Monday, December 16, 2013

Peter O'Toole, Prince of the Glorious Absurd

Ah, dear Peter O'Toole--what fun he had! What a gorgeous soul: his grandeur, his deep knowledge of the classics (despite only two years of formal schooling), that great radiant shimmering skill at his chosen art--and shining through it all was his humor, the sense he seemed to have that not a thing in life was serious; it was all a happysad, tragicomic lark.

In an interview with David Letterman he laughed at a
review of Lawrence of Arabia that described his
expression of "messianic determination." It was
actually, he said, the expression of a drunk actor
clinging to a terrified camel as it raced downhill.

In college I wanted to be him. We all did, my friends Jonny and Justin and I. On TV we saw him tell hilarious stories that began at a bar and ended with him and a friend sitting in an alleyway at four in the morning on a mattress that was on fire--yet there he was in the aftermath, debonair and grand as ever, with that twinkle in his eye signaling his deep love for life's absurdity.

We read about his ludicrous adventures; he once screeched to a halt in a sports car next to his future wife, shouted "Get your passport, we're off!" and flew down the highway, intent on driving her to Rome--but took a wrong turn and ended up in Yugoslavia. He terrified passengers by ignoring traffic signs on the grounds that they were "silly" and almost driving down flights of stairs. Through stomach cancer, major surgery, wifely adultery, divorce and the deaths of his dearest friends he kept that lightness, that love of life, that divine glow.

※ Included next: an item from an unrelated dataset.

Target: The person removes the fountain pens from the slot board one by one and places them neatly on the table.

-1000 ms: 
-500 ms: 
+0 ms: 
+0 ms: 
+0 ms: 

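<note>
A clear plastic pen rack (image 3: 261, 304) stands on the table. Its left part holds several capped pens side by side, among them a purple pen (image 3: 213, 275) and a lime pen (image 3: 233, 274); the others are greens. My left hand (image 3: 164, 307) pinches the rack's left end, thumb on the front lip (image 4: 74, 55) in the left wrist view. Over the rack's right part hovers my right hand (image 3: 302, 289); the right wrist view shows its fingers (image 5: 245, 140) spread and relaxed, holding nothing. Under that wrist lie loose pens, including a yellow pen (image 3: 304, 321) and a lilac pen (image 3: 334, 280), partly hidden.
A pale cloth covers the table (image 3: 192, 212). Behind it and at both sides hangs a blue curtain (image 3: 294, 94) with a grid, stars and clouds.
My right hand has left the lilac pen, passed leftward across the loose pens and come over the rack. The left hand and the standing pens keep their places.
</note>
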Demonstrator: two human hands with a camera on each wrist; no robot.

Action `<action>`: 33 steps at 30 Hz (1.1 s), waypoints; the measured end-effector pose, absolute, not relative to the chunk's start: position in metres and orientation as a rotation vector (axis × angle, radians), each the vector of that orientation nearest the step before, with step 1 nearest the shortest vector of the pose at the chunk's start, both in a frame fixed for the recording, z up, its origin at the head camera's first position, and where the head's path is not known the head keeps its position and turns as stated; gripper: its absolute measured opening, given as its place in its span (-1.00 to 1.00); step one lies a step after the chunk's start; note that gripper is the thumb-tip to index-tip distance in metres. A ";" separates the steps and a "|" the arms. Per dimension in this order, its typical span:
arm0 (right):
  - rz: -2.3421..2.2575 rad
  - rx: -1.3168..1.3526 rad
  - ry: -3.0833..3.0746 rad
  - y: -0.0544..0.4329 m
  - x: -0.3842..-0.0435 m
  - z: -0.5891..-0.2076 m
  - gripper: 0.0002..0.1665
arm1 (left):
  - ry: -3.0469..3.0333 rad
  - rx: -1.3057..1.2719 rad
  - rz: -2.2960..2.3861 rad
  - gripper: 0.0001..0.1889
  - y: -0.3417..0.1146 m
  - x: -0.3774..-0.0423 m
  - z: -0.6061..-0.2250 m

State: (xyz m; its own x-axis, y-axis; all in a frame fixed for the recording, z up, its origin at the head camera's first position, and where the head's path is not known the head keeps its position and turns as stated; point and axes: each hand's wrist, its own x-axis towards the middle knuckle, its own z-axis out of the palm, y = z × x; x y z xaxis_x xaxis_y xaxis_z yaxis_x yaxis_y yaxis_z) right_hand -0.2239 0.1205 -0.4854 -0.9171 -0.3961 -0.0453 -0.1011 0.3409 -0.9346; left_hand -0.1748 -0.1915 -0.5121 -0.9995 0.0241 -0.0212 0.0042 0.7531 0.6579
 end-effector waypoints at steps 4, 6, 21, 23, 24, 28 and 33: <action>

So who else, really, could be our model for a life well lived? We didn't want to be Morrissey alone in his bedroom, Sinead hating the Pope, Kurt Cobain enraged at the world. Not that we weren't angry at or disappointed in the world, but we didn't want to spend our time being angry or disappointed.

Instead we lived like our motto was "What Would Peter O'Toole Do?" So when Jonny's girlfriend, across the Channel in Brussels, hung up on him after a fight at two in the morning, he decided to drive from Manchester to Belgium then and there just to tell her, "Never hang up on me again," and then drive back home. This plan made sense to me--the fact she was 500 miles away and we all had classes the next day was just not relevant--so I whipped up some sandwiches and off we went, speeding down the dark motorway in a rattling little car about as well made as a ten-dollar toaster. To keep ourselves awake we spent the night embroiled in a purposely surreal conversation, trying to outdo each other with increasingly off-kilter comments and bizarre metaphors.

At dawn, just outside Dover, the car finally died. We pushed it to the parking lot of a repair shop that wasn't open yet and ran down to the port to catch the ferry. We had barely enough money for tickets to the other side of the Channel, and Brussels was 80 or 100 miles inland, but we figured we'd solve that problem when we got to Belgium. So off we went...

For that and many other adventures, I must thank you, dear Mr. O'Toole.